Italy, poverty alarm and wage question

The tricolor government also has in its hands a social time bomb that it has to deal with. Virtually all (98% of the interviewees) declare themselves “worried” about the rising cost of living, in particular from shopping receipts and bills, but among those who already report “some difficulties with current income” in making ends meet (40 %) and who even “many difficulties” (11%), there is one person out of two (51%) to raise the issue of salaries. Half of Italy is struggling, and if on the one hand the aspect of remuneration sounds like an invitation to a reform of the labor market, on the other it also re-proposes the debate on basic income, a measure called into question by the Fdi- Lega-Fi.

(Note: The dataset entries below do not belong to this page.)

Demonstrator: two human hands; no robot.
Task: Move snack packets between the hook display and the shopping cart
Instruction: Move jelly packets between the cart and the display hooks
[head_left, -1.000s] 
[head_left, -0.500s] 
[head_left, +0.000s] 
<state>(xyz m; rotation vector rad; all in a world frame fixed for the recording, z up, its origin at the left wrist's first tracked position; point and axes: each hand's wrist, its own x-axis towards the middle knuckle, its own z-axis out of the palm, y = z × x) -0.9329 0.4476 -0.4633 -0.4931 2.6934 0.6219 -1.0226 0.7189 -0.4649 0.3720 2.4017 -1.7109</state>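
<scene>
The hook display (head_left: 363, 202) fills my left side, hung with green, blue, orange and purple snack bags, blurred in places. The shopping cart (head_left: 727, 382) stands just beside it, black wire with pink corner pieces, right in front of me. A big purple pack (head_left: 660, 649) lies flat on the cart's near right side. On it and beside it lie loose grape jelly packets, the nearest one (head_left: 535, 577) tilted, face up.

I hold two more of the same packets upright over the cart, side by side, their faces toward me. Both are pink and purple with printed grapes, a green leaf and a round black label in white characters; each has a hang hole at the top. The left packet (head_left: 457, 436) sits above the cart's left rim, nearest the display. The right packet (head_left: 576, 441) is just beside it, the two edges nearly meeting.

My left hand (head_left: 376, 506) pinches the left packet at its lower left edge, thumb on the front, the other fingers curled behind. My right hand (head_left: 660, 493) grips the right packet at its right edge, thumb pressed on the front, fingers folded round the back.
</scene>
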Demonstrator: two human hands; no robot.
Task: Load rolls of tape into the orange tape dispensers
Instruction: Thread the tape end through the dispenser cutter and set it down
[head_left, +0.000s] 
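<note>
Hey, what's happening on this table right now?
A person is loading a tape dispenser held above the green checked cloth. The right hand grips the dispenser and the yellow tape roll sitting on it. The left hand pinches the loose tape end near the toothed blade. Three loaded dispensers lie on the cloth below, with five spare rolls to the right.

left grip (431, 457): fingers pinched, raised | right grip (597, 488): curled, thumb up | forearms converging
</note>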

Meanwhile, the war in Ukraine bites more and more. In the last twelve months, between December 2021 and December 2022, in Italy there are 51% of citizens and families who “occasionally” have had difficulty honoring their household accounts, including bills and rents. Added to this is a 13% for which these problems occurred “most of the time”, and therefore almost every month. If four out of ten Italians (41%) declare that they have already seen their standard of living reduced, another four (40%) declare that they are afraid that this will happen in the months to come. It may also be for this reason that in Italy the index of those opposed to EU sanctions against Russia (35%) exceeds the EU average (24%).